▸ **ABOUT THIS EXERCISE**
When you reach the line containing "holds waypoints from" in the entries below, begin reproducing lines exactly, and stop once the line containing "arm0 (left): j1" is done.

▸ **Stored data**
== Segment start ==
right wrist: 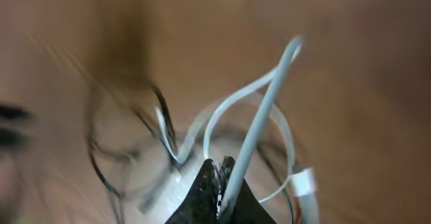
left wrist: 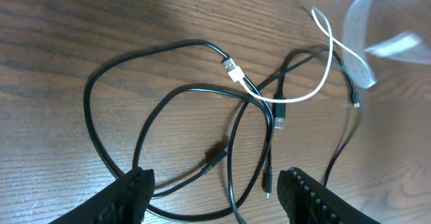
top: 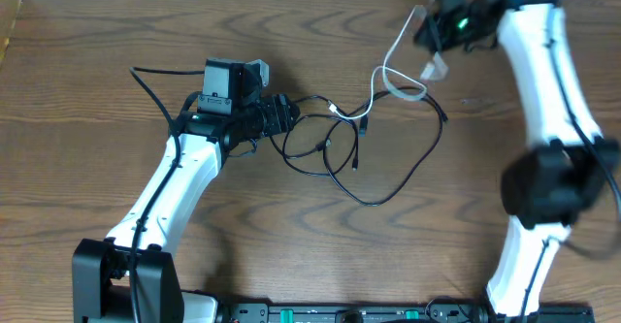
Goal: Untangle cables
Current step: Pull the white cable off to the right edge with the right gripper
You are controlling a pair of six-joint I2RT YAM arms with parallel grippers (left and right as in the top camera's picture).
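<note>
Separation underway: right gripper, at one o'clock, pinches white cable; left gripper gapes over black cable. Next, probably: pin black, draw white clear.

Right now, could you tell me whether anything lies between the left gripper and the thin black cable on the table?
Nothing visible does. The left gripper is open, and loops of the thin black cable lie directly ahead on the brown wooden table, one strand running between its fingers.

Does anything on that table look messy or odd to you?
Yes. Mid-table, the white cable crosses through loops of the black cable, and one stretch of it rises off the table, pinched in the right end effector.
</note>
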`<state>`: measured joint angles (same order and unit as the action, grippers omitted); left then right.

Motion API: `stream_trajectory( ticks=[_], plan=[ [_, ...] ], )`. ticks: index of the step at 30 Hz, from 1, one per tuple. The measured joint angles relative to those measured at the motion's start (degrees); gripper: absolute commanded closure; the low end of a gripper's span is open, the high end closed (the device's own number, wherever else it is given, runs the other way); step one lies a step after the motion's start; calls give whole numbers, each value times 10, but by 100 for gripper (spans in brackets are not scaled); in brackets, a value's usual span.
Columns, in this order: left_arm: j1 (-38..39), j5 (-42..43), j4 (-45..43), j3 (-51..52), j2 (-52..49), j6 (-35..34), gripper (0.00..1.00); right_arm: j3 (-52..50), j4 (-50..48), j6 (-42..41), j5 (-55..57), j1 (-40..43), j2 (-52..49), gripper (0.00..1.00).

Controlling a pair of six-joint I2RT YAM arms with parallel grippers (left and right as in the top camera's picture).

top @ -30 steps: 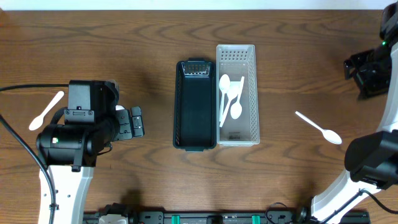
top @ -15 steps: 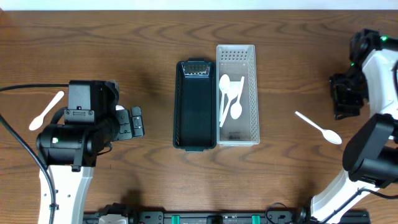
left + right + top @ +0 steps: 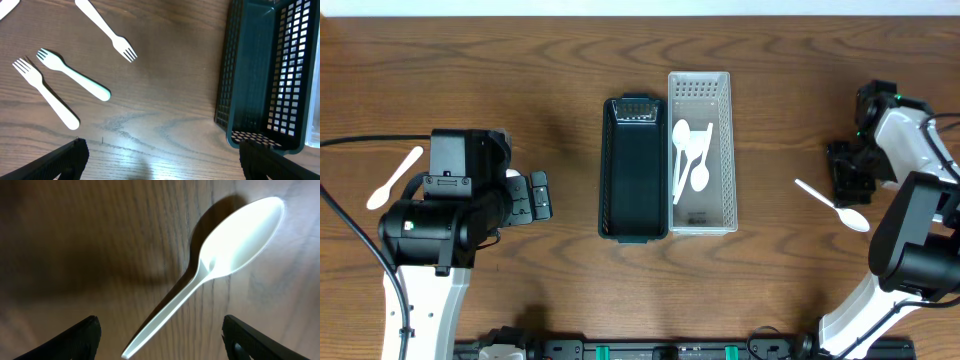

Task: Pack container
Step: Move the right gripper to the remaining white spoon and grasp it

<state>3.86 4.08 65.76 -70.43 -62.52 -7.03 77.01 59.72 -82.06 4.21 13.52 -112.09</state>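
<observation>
The right hand [image 3: 847, 172] has swung in from the far edge of the desk [image 3: 520, 60] and now hovers open over the loose spoon [image 3: 832, 205], which lies flat between its spread fingers. The left hand [image 3: 536, 196] has not moved and is open near the forks [image 3: 75, 81]. More spoons [image 3: 692, 150] lie in the white basket [image 3: 725, 120], which touches the dark basket [image 3: 610, 180].

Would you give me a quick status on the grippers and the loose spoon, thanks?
Left gripper open, empty. Right gripper open, above the spoon on the table. White basket holds spoons. Nothing in the way.
</observation>
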Motion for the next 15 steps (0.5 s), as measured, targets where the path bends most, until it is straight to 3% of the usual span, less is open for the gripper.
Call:
stream_trajectory(
  ticks=[9,13,15],
  plan=[
    [0,0,0,0,0,0,2,-66,-91,7,-10,0,3,21],
    [0,0,0,0,0,0,2,-76,-125,30,-12,0,7,29],
    [0,0,0,0,0,0,2,-80,-134,39,-12,0,9,38]
  ],
)
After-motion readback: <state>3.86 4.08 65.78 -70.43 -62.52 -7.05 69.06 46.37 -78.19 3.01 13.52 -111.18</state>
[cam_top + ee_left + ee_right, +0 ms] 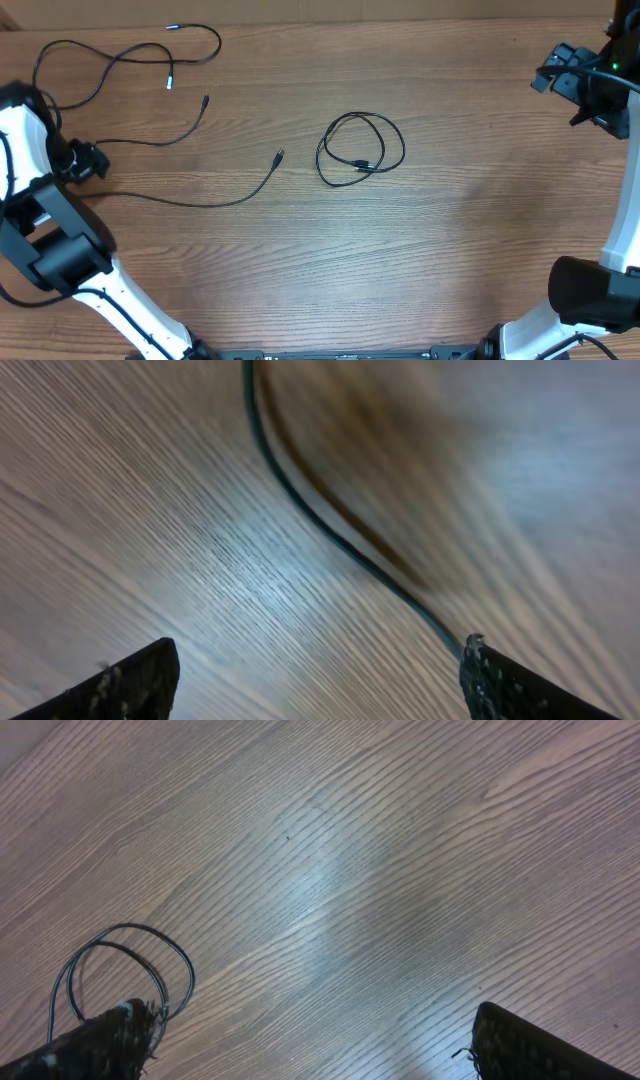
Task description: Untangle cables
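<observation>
Wood grain covers the whole tabletop (470,250), and the cables lie on it in 2 groups.

At the far left, the left fingers (130,680) stand wide apart, low over the surface, and hold nothing. 1 strand (330,535) runs flat on the wood between them and ends just beside the right-hand finger; I cannot tell if it touches. I judge that this strand lies here, near the edge, to keep it well apart from the others.

To the right of that arm the loose strands fan out over the upper left of the tabletop, each mostly on its own path, 1 ending in a plug tip (280,155) near the middle. They look thin, black and limp, and some of the small tips are silvery.

In the centre lies the coiled bundle (362,163), a few loops on top of each other (probably the part left to untangle).

At the far right, the right fingers (530,1045) are also wide and empty, well apart from the bundle, perhaps waiting for it.
</observation>
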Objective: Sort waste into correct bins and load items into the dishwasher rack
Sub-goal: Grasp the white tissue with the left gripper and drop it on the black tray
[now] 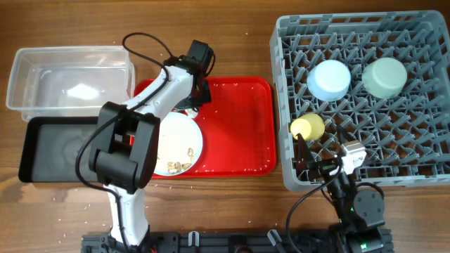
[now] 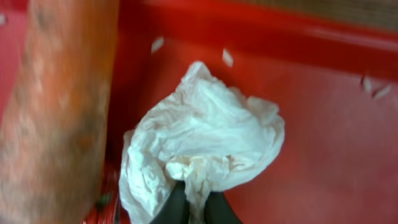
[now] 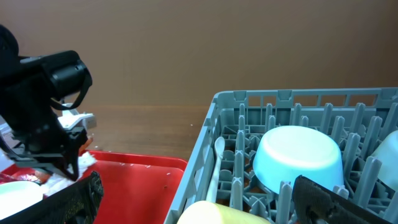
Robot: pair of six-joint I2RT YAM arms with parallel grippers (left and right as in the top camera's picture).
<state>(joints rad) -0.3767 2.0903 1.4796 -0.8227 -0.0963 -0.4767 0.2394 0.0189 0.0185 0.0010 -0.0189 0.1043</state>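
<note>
Pinching crumpled white tissue [image 2: 205, 143], left fingers [image 2: 174, 210].

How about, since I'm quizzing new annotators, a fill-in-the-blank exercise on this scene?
1. The left gripper pinches the crumpled white tissue on the ____ serving tray.
2. In the dishwasher rack, the pale-blue bowl and pale-green bowl both sit ____ down.
3. The beige crumbs lie on the round ____.
Missing words: red; upside; plate.
</note>
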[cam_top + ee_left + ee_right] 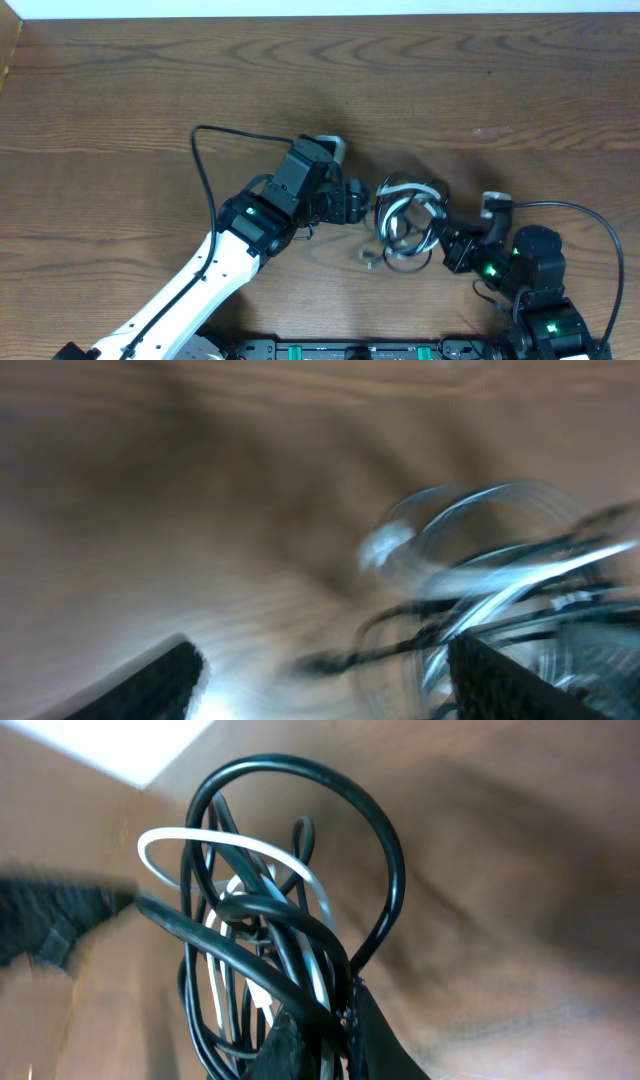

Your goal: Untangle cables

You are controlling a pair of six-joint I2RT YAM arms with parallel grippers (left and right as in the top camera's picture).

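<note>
A tangle of thin black and white cables [405, 222] lies on the wooden table between my two arms. My right gripper [447, 237] is shut on the right side of the bundle; in the right wrist view its fingers [338, 1025] pinch black and white strands [265, 920] that loop upward. My left gripper [362, 203] is at the bundle's left edge. In the blurred left wrist view its fingers [320, 680] are wide apart, with the cables [490, 575] by the right finger and a dark strand between the fingers.
A thick black robot cable [205, 165] arcs from the left arm over the table. Another arcs from the right arm [590, 215]. A small plug end [369, 260] sticks out below the bundle. The table's far edge [320, 14] runs along the top.
</note>
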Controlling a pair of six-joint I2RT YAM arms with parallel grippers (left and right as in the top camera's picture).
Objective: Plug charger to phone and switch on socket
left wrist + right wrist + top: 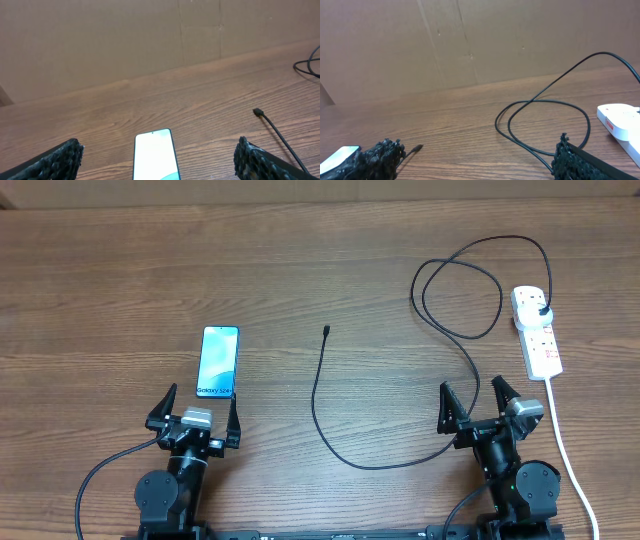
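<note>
The phone (pixel 217 362) lies flat on the wooden table at the left, blue screen up; in the left wrist view (pixel 156 157) it sits just ahead between the fingers. The black charger cable (pixel 318 395) runs from its connector tip (pixel 327 332) in a long curve and loops to its plug (pixel 541 313), which sits in the white power strip (pixel 537 332) at the right. The tip also shows in the left wrist view (pixel 258 112) and the right wrist view (pixel 416 148). My left gripper (pixel 196 408) is open and empty just in front of the phone. My right gripper (pixel 476 402) is open and empty, left of the strip.
The strip's thick white cord (pixel 564 442) runs down past my right arm to the front edge. A brown cardboard wall (pixel 125 40) stands behind the table. The cable's loops (pixel 545 122) lie in front of my right gripper.
</note>
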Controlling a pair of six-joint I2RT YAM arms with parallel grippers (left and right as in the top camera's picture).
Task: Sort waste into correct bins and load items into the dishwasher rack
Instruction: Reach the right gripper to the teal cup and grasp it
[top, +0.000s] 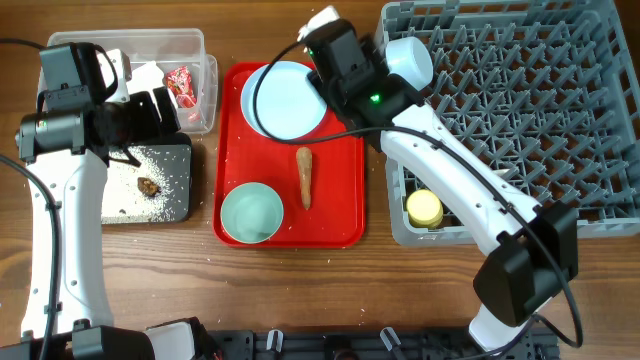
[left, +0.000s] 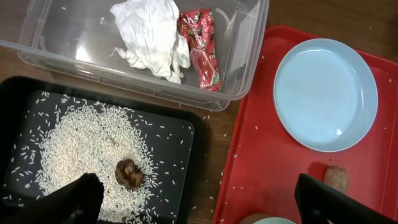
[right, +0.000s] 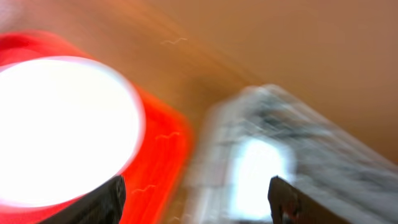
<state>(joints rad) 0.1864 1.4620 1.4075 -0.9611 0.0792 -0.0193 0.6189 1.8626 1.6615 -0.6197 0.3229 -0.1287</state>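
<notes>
The clear tub (top: 195, 45) holds the crumpled tissue (left: 152, 34) and the red-and-white wrapper (left: 202, 46). The black tray (top: 178, 205) holds rice (left: 81, 149) and the dark-brown lump (left: 129, 173). The pale-blue plate (top: 285, 98), brown cone (top: 304, 176) and mint-green bowl (top: 251, 213) lie on the red tray. The grey rack (top: 520, 110) holds the pale-blue bowl (top: 408, 60) and yellow cup (top: 424, 208). My left gripper (left: 199, 211) is open and empty above the black tray's right edge. My right gripper (right: 196, 199) is open between plate and rack; its view is blurred. I cannot pick out the spoon.
The flat red tray (top: 340, 200) lies in the middle, between the black tray and the rack. Rice grains are scattered on it and on the wooden table (top: 300, 290). The right arm (top: 450, 160) stretches across the rack's left side.
</notes>
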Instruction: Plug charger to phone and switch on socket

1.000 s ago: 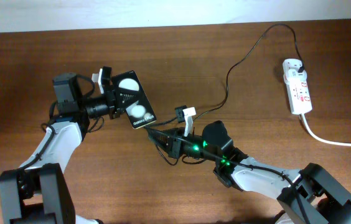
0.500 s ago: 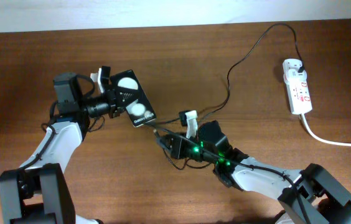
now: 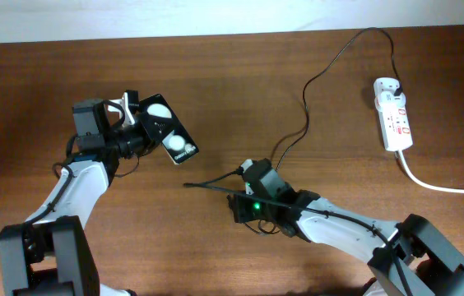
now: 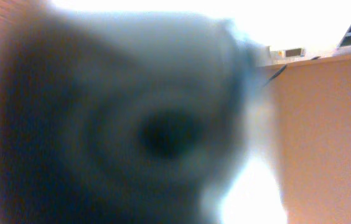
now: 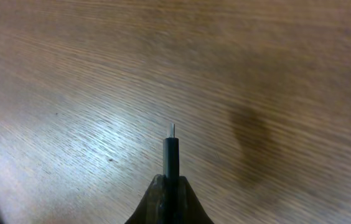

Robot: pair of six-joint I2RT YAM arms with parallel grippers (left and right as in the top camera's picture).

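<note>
Now, right gripper (image 5: 170, 190): jaws pinched on the charger (image 5: 171, 155), close behind its end. The black plug body sticks straight out past the fingertips, with a thin metal pin at its very tip, over bare wood. From overhead the connector tip (image 3: 188, 184) points toward the left of the frame and sits in open space below and right of the phone (image 3: 169, 131), apart from it. Behind the gripper the thin black cable climbs to the upper right, loops near the top edge and drops to the upper end of the socket (image 3: 393, 113).

Left gripper (image 3: 139, 121): clamped on the phone's upper-left end. Phone lies on a diagonal in the upper left, glossy face up with two white round spots showing, its free end toward the lower right. Left wrist view is a dark blur filling the frame; nothing readable there.

Socket lies at the far right, long axis up and down the frame, red markings on its face. A thick white cord (image 3: 442, 187) leaves its lower end and runs off the right edge. Table (image 3: 240, 74) is brown wood.
</note>
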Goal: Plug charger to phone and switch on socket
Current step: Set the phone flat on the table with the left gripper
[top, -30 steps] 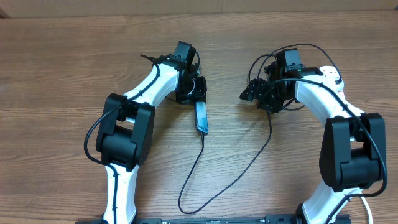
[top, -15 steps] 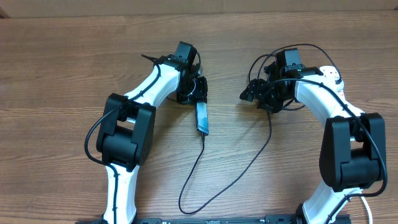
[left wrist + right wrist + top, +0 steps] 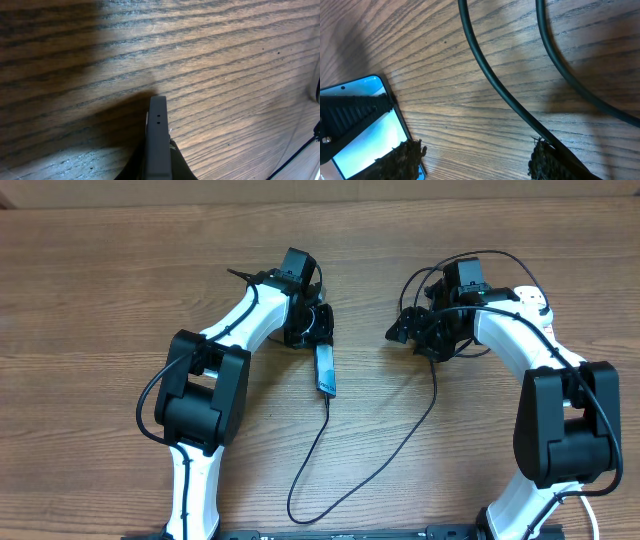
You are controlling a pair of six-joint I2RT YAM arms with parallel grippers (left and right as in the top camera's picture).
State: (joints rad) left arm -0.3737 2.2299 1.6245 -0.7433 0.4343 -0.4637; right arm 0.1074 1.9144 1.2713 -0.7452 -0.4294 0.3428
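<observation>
The phone (image 3: 325,370) has a light blue screen and lies just below my left gripper (image 3: 316,330), which is shut on its far end. Its dark edge shows between the jaws in the left wrist view (image 3: 158,135), and its screen shows in the right wrist view (image 3: 360,135). The thin black charger cable (image 3: 330,500) runs from the phone's near end, loops toward the table front, then rises to my right gripper (image 3: 410,332). That gripper (image 3: 472,165) is open, with the cable (image 3: 490,75) beside its right finger. The socket and the plug are out of view.
The wooden table (image 3: 100,290) carries only the phone and cable. Black arm cables arc above the right wrist (image 3: 480,260). A second black cable (image 3: 570,65) crosses the right wrist view.
</observation>
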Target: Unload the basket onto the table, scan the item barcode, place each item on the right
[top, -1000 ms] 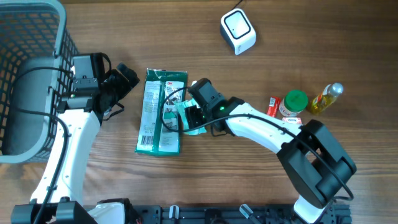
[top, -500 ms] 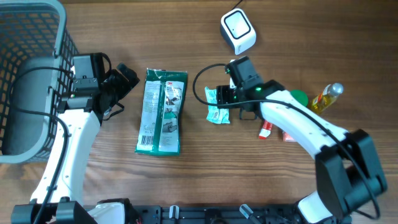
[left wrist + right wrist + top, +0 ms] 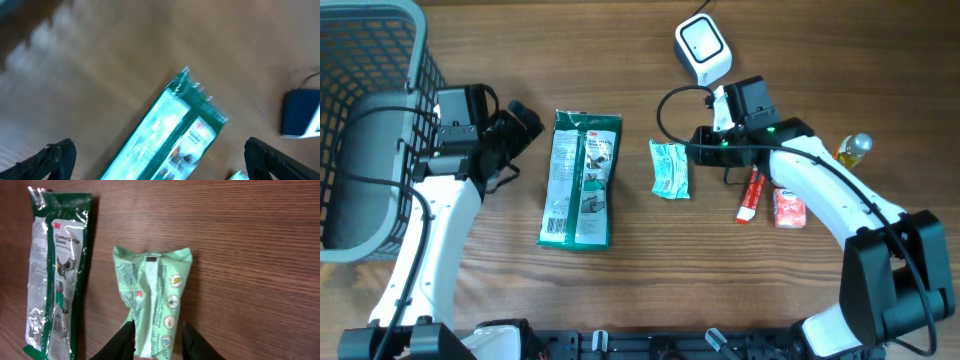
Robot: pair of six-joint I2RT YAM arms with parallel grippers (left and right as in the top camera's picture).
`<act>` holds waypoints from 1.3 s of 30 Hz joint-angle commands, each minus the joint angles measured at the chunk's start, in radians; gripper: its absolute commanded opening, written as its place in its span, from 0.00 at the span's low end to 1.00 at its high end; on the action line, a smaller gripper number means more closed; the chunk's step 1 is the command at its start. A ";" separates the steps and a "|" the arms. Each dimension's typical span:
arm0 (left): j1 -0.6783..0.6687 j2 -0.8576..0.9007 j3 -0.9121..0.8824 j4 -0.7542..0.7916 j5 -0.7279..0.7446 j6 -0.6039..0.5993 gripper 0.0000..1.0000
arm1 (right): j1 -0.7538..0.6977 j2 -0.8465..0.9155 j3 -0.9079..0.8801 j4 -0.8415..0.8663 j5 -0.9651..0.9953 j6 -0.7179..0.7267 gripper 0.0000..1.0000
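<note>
Readable stuff first. The long green pack [image 3: 580,180] has a red 3M logo at its far end and "Comfort Grip" just under it. The rest of its print is too small for me. The mint pouch [image 3: 670,168] has a back seam running down it with fine print on one side and a column of little round icons on the other. There's also a small dark square up by the crimp, but I can't read any of it. The white scanner [image 3: 703,50] shows no lettering I can make out.

The surface is a brown wood-grain table [image 3: 620,290], and I can't see any of the room past it. There's a grey wire basket [image 3: 430,80] at my left, and over on the right a red tube [image 3: 750,195], a small red-and-white box [image 3: 788,207] and a yellow bottle [image 3: 853,150].

The pouch lies flat between the pack and my right gripper [image 3: 157,325], nearer me than the scanner. Its long axis runs away from me with a slight tilt, roughly parallel to the pack.

On my right hand, the fingers [image 3: 125,341] sit partway apart on either side of the pouch's near end. I honestly can't tell if they're pinching it or just straddling it. My left gripper [image 3: 157,147] is spread wide above the pack with nothing in it.
</note>
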 commanded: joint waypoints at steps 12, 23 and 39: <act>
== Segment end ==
▸ **EXERCISE RESPONSE**
`<act>` holds waypoints from 1.3 s of 30 Hz joint-angle commands, each minus the joint angles measured at the chunk's start, in radians; gripper: its absolute commanded opening, written as its place in its span, from 0.00 at the span's low end to 1.00 at its high end; on the action line, a smaller gripper number means more closed; the chunk's step 1 is the command at its start. A ";" separates the steps and a "|" the arms. Each dimension's typical span:
arm0 (left): j1 -0.6783..0.6687 j2 -0.8576..0.9007 j3 -0.9121..0.8824 j4 -0.7542..0.7916 j5 -0.7279..0.7446 j6 -0.6039..0.5993 gripper 0.0000..1.0000

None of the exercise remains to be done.